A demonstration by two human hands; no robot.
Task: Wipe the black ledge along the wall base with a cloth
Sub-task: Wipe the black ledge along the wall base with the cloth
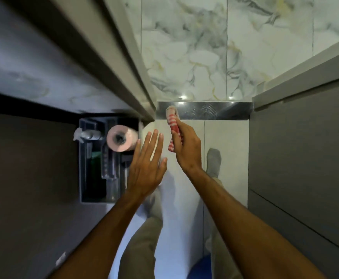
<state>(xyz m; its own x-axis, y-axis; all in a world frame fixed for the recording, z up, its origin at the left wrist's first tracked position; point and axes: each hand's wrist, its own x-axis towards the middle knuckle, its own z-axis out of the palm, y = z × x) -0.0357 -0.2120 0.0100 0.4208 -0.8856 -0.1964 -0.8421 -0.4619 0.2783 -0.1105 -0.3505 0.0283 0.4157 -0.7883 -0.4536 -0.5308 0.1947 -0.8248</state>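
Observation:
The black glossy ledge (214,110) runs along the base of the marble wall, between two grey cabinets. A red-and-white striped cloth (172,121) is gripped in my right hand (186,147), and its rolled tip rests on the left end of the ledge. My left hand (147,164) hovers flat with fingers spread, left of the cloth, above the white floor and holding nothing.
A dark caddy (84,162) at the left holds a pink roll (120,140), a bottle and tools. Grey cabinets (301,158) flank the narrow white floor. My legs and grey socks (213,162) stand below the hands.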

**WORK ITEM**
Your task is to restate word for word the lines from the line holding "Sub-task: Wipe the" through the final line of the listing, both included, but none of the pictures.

**SOLUTION TO THE EXERCISE**
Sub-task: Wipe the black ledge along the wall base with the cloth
<state>(xyz m; its own x-axis, y-axis; all in a world frame fixed for the recording, z up, its origin at the left wrist's first tracked position; point and axes: each hand's wrist, its own x-axis towards the middle knuckle, its own z-axis out of the palm, y = z × x) -0.0357 -0.2120 0.0100 0.4208 -0.8856 -0.1964 -0.8421 -0.4619 0.2783 -0.1105 -0.3505 0.0283 0.4157 -0.7883 -0.4536 -0.5308 0.1947 -0.8248</state>
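Observation:
The black glossy ledge (214,110) runs along the base of the marble wall, between two grey cabinets. A red-and-white striped cloth (172,121) is gripped in my right hand (186,147), and its rolled tip rests on the left end of the ledge. My left hand (147,164) hovers flat with fingers spread, left of the cloth, above the white floor and holding nothing.
A dark caddy (84,162) at the left holds a pink roll (120,140), a bottle and tools. Grey cabinets (301,158) flank the narrow white floor. My legs and grey socks (213,162) stand below the hands.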

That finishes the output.